Table 2 Summary of experimental and clinical studies on gut microbiota in neurological and neuropsychiatric diseases

Interestingly, the therapeutic potential of the microbiota does not appear to depend on the whole microbiota or on specific subpopulations, but rather on several or even single bacterial molecule. For example, the capsular polysaccharide from Bacteroides fragilis protects mice from the development of induced EAE, correlating with a shifted balance in the CD4+ cells populations towards interleukin (IL)-10-producing CD4+ FoxP3 Treg cells [51]. Moreover, polysaccharide from B. fragilis influences the maturation of the immune answer and regulates the balance between Th1 and Th2 responses [52].

Beneficial effects of B. fragilis have also been investigated in the murine maternal immune activation (MIA) model. MIA shares common features with autism spectrum disorder in humans. In this model, pregnant mice are injected with a synthetic poly (I:C) double-stranded RNA mimicking viral infection. The offspring of poly I:C-injected mice display stereotypic behavior and deficits in social interaction and communication. They have altered, dysbiotic, composition of microbiota, accompanied by increased intestinal permeability and distinct intestinal cytokine profiles. Treatment of MIA mice with B. fragilis helps to rebalance the composition of microbiota, improves integrity of the epithelial barrier, and reverses behavioral abnormalities [53].

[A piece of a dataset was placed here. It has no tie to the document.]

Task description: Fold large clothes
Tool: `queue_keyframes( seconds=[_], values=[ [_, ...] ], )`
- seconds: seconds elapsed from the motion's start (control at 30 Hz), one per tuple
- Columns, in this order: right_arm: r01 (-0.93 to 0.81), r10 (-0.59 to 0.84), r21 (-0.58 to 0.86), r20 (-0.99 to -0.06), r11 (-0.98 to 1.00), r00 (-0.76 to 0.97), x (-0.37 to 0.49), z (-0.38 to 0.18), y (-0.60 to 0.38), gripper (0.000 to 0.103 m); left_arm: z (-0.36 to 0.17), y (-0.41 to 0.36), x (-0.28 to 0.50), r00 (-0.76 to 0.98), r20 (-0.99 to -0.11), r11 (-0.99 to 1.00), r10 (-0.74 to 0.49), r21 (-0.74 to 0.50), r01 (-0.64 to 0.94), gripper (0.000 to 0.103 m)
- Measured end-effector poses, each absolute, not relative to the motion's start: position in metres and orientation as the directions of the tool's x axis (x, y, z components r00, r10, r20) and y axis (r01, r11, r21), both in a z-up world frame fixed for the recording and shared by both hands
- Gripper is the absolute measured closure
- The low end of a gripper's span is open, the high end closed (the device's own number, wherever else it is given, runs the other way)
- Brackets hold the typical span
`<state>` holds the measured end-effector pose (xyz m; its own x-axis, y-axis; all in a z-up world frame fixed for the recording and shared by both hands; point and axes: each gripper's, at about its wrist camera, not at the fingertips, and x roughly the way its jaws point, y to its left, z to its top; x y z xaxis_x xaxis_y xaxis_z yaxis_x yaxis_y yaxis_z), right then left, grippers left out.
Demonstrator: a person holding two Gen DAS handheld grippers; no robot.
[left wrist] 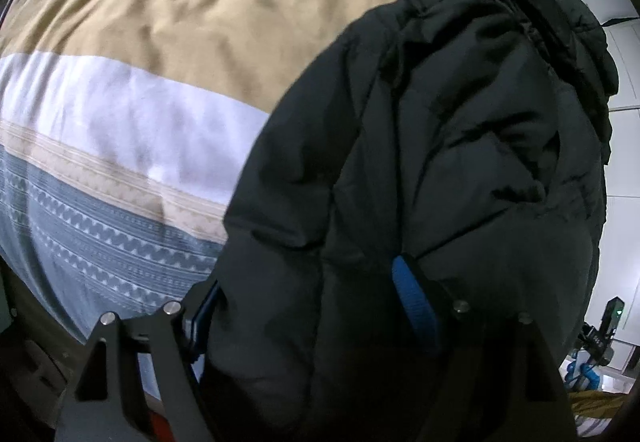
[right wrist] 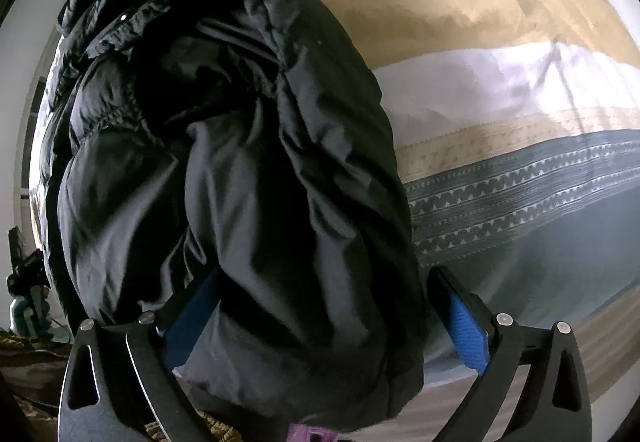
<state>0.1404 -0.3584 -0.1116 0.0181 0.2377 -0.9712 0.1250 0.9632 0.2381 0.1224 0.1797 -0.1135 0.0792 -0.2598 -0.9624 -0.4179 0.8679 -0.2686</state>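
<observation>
One bed [left wrist: 120, 102] carries a striped cover in tan, white and grey-blue bands; white wall panels stand at far right. The black padded jacket [left wrist: 440, 162] hangs bunched above it. Left gripper [left wrist: 308, 294] is clamped on jacket fabric; right gripper [right wrist: 320, 306] likewise grips a thick fold.

Black hand-held gripper [right wrist: 324, 306] frames, silver screws, blue finger pads [right wrist: 466, 334].
</observation>
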Motion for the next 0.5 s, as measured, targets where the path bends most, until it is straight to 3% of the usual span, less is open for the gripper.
queue_keyframes(
  seconds=[0.37,0.5],
  values=[
    [0.163,0.334,0.329,-0.943,0.930,-0.003,0.137,-0.142,-0.357,0.002,-0.112,0.172,0.141,0.063,-0.958,0.858,-0.278,-0.277,-0.432,0.027],
    [0.163,0.368,0.360,-0.929,0.919,-0.025,0.128,-0.149,-0.354,0.010,-0.112,0.164,0.145,0.073,-0.952,0.849,-0.299,-0.300,-0.434,0.028]
  ],
)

In the field of studies on neuropsychiatric diseases, experimental data suggest involvement of the microbiota in the pathogenesis of eating disorders [54]. Furthermore, altered microbiota composition has been reported in the mouse model of depression [55]. In rodent models, early-life stress alters gut microbiota composition [56, 57], and both stress-induced pathophysiological changes in the host and gut microbiota are necessary for the induction of anxiety-like behavior [57]. Evidence from experimental models suggests involvement of gut microbiota in visceral pain syndromes [37].

Microbiota might also contribute to the development of neurodegenerative CNS disorders, which has been demonstrated in a mouse model of Alzheimer’s disease [58, 59].

Stroke and Microbiota: Experimental Studies

To date, only a few experimental studies focusing on the role of gut microbiota in cerebral ischemia have been published. Microbiota transferred from an aged host might contribute to deterioration of functional long-term outcome in a mouse model of focal cerebral ischemia [middle cerebral artery occlusion (MCAo)] [60]. However, the exact mechanisms involved in this process are not known [60]. In a rat MCAo model, bacteria translocated from the gut to extraintestinal organs after stroke, which might trigger systemic inflammatory response or even cause poststroke infections [61]. Additionally, stress before stroke might boost bacterial translocation from the intestine into the bloodstream [62]. A recent study demonstrated alterations in microbiota profile after severe cerebral ischemia and linked poststroke dysbiosis with induction of proinflammatory immune response. Transplantation of balanced microbiota after cerebral ischemia improved stroke outcome [16].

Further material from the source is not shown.